King Coal has hobbled the most stubborn clodhoppers. Dick Patterson, the cattle farmer who lost his springs, has 70 cows grazing on 203 acres that he owns and rents, as compared with the 100 cows and 500 acres he’d maintained before the mining in the winter of 2002. He’s had to “raise hell” with Foundation executives to get something like the flow he once enjoyed; currently, the company pumps city water into a pipeline that serves eight fountains for the cows. The animals lap up more than a thousand gallons a day — enough to put Patterson out of business were he covering the cost. Twelve miles north, across the county line, Ellen and Ed Walker (not their real names) are fruit growers whose 121 acres overlie three longwall panels and a conventional corridor for a nearby colliery. They’ve seen their operations shrivel from 90 acres of apples, peaches, and berries to just nine today, largely because of the mining. The longwall machine chewed the coal along the Walkers’ property three times — in 2001, 2002, and 2003 — and took two irrigation sources. The stream they’d dammed subsided; their pond sloped south (the two springs flowing into it also vanished). Both water supplies are now overgrown with green algae; the stream has turned orange. Since they can’t irrigate crops with bad water, the Walkers have had to reduce not just their fruit fields but their vegetable gardens — from 10,000 tomato plants down to 600, for example.
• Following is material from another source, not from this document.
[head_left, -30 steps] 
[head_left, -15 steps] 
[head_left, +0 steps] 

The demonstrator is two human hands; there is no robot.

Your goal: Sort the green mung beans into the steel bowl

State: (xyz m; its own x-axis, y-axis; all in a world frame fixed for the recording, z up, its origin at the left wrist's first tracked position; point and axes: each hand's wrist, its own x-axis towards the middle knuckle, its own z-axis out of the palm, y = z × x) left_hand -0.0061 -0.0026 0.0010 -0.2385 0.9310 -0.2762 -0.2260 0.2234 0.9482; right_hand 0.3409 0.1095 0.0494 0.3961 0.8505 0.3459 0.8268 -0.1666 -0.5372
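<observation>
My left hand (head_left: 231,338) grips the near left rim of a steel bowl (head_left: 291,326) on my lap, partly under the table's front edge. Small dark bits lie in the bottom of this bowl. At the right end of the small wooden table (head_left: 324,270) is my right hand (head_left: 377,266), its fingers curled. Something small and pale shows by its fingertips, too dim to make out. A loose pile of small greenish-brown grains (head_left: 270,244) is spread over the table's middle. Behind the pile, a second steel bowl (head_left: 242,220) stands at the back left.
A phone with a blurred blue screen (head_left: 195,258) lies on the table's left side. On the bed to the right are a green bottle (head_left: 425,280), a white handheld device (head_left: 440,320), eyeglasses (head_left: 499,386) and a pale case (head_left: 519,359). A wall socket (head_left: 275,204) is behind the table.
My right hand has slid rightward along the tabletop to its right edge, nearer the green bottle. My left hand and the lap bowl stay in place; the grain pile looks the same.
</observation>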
The Walkers have survived, but others haven’t been so lucky. Harold Van Druff is one such person. Rocking in his porch swing, Van Druff, a squat 76-year-old with a deep, soporific voice, reminisces about the good old days on his 66-acre farm, when he ranked among Greene County’s top dairymen. In 1956, he took over the Kirby homestead that his forebears had run for two generations, and ventured into the milk business. He pumped 50 cows by hand until the ’70s, when he installed a pipeline and upped production to 8,000 pounds a day. Now, save for the weathered barn’s “Drink Milk” sign and the Dairy Farm Road address, you’d never guess he had a creamery. The dairy cows have faded, a decade-old casualty of longwall mining.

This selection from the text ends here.